Allerdings brachte diese Konstruktion eine große Herausforderung hinsichtlich der Sicherheit mit sich.
Im Falle eines Stromausfalls musste das Tor weiterhin manuell bedient werden können. Der Kunde wünschte sich einen einfachen Inbusschlüsselmechanismus, um den Antrieb zu entriegeln und das Tor ohne Strom zu öffnen. Gleichzeitig musste diese manuelle Übersteuerungsmöglichkeit vor unbefugtem Zugriff geschützt werden.
Die Herausforderung bestand nicht nur darin, die Entriegelungsfunktion zu sichern, sondern auch zu verhindern, dass das Motorscharnier entfernt wird, um das Schutzsystem zu umgehen.
Daher entwickelten wir einen Verriegelungsmechanismus mit Doppelfunktion. Im verriegelten Zustand blockierte er das manuelle Entriegelungssystem und sicherte gleichzeitig die Befestigungskomponenten des Motors. Dadurch konnte das Motorscharnier nicht demontiert werden, ohne die Baugruppe zu beschädigen – es sei denn, der autorisierte Schlüssel wurde verwendet.

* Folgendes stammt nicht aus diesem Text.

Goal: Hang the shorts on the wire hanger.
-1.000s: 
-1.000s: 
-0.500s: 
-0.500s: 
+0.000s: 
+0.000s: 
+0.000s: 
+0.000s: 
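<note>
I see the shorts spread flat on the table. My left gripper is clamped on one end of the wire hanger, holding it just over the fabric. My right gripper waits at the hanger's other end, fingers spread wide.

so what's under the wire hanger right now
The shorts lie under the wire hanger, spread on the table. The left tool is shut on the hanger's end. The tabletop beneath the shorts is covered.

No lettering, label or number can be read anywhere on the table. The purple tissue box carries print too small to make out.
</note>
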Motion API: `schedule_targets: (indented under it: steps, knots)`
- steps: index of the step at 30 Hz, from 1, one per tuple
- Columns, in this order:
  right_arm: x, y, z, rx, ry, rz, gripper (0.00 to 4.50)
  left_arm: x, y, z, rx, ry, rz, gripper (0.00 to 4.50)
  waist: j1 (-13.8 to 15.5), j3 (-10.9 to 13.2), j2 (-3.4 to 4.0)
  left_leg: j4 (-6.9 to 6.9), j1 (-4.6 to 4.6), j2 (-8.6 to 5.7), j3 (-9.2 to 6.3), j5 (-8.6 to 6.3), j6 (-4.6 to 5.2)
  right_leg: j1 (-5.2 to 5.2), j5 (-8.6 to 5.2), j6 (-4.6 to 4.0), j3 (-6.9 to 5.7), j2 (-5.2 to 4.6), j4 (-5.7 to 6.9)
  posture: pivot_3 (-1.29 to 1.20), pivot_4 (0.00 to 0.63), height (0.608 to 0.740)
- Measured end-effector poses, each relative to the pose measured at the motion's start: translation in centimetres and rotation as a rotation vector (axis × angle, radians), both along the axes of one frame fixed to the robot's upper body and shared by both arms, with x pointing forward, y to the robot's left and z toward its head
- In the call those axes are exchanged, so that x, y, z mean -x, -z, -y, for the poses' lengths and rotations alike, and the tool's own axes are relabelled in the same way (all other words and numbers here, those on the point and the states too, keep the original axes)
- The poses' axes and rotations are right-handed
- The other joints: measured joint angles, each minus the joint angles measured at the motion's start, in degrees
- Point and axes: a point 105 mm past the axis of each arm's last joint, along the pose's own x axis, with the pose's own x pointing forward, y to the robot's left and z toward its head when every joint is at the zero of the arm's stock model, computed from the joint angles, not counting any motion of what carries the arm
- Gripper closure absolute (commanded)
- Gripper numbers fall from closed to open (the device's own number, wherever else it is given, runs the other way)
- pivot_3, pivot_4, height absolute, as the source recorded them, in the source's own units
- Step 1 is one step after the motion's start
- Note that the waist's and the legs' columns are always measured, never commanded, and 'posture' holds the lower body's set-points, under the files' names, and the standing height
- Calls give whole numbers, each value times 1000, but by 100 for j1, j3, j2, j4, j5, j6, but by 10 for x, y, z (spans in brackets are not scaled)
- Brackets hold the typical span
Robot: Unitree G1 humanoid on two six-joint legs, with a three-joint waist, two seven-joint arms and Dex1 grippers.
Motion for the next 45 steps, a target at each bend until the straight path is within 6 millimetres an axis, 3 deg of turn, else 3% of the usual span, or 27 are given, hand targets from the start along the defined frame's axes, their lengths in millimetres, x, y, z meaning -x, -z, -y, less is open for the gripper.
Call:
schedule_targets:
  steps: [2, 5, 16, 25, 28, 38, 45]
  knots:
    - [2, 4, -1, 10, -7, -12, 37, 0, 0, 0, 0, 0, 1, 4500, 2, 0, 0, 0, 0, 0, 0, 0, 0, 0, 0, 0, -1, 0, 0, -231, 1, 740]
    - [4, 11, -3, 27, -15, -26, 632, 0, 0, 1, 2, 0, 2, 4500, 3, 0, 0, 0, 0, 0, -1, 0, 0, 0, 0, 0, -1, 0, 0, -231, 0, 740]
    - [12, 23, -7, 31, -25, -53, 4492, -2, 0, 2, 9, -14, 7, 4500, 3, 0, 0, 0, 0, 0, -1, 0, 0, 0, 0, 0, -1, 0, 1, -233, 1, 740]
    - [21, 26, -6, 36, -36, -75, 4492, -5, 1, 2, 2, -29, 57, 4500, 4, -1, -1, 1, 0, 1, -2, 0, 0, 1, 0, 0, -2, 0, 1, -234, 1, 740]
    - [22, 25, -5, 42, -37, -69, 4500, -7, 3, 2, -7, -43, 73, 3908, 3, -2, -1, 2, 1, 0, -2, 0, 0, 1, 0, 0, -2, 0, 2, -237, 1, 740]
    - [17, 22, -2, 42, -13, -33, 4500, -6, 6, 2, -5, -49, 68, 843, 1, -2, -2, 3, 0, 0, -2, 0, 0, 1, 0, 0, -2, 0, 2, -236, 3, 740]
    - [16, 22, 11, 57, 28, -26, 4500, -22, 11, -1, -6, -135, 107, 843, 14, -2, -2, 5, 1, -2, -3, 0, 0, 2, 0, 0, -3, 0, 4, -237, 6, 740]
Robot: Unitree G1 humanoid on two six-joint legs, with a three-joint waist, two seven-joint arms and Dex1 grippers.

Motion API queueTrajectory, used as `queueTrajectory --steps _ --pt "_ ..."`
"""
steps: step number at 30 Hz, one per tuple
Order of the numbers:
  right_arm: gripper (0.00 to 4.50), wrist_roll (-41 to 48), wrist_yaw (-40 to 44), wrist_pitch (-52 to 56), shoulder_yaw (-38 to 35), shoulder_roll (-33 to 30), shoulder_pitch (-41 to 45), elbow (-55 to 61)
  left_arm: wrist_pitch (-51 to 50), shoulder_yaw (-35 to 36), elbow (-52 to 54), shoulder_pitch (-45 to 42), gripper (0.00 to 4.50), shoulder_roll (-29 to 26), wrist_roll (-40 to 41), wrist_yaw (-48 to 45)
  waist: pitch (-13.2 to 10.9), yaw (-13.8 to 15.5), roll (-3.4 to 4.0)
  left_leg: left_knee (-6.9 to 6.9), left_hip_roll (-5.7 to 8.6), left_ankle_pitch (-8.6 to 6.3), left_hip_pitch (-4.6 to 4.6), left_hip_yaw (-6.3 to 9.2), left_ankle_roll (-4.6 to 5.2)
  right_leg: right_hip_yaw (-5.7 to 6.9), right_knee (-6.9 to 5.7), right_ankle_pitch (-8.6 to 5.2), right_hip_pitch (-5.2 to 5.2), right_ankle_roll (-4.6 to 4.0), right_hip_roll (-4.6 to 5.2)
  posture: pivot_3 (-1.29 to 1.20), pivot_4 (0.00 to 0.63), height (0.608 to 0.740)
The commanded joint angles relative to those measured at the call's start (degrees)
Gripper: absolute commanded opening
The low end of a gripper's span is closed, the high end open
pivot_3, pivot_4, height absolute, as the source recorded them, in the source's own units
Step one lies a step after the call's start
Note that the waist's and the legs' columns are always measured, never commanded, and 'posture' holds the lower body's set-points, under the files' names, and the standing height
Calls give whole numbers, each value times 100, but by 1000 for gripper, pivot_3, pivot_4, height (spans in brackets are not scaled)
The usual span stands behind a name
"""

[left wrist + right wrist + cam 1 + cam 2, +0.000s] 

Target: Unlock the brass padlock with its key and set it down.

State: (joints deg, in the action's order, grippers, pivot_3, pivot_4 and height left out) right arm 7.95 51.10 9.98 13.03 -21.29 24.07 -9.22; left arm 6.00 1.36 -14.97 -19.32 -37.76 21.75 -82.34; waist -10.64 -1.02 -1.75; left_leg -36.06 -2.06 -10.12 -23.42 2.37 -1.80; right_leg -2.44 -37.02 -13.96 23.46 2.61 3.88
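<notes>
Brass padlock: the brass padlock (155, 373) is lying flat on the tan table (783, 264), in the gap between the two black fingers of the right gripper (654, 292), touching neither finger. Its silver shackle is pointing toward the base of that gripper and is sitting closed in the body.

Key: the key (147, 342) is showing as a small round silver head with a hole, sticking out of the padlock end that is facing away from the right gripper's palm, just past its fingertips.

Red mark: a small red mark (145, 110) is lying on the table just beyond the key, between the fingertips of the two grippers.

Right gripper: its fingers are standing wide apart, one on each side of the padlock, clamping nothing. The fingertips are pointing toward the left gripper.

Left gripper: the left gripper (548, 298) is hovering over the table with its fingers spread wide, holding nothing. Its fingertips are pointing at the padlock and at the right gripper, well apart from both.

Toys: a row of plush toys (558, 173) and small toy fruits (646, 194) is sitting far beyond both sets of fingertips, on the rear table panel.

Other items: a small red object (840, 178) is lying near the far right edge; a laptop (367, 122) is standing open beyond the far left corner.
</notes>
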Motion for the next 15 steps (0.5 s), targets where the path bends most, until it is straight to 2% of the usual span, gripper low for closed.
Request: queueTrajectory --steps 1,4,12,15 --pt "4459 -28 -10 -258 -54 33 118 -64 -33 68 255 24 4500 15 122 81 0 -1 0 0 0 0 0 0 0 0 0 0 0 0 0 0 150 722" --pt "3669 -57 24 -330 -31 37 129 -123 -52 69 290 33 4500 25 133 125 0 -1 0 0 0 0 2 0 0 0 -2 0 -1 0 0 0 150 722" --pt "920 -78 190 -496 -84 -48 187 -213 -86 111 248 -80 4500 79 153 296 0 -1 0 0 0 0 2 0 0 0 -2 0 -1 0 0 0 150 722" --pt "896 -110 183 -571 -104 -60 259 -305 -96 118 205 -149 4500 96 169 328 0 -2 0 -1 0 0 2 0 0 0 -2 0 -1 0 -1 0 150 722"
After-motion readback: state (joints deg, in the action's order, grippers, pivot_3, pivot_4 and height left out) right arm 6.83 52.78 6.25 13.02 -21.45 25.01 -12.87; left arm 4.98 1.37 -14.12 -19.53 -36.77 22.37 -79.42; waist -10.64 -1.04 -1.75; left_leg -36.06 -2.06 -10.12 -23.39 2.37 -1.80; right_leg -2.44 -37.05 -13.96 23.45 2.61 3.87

Diese Lösung vereinte drei wesentliche Anforderungen:
schnelle manuelle Entriegelung bei Stromausfall;
zugangsbeschränkter Betrieb durch einen speziellen Schlüssel;
Schutz vor unbefugtem Ausbau des Motors.
Auch hier lag die größte Herausforderung nicht im Motor selbst, sondern in der Integration von Mechanik, Sicherheit und praktischen Sicherheitsanforderungen in ein einziges zuverlässiges Design.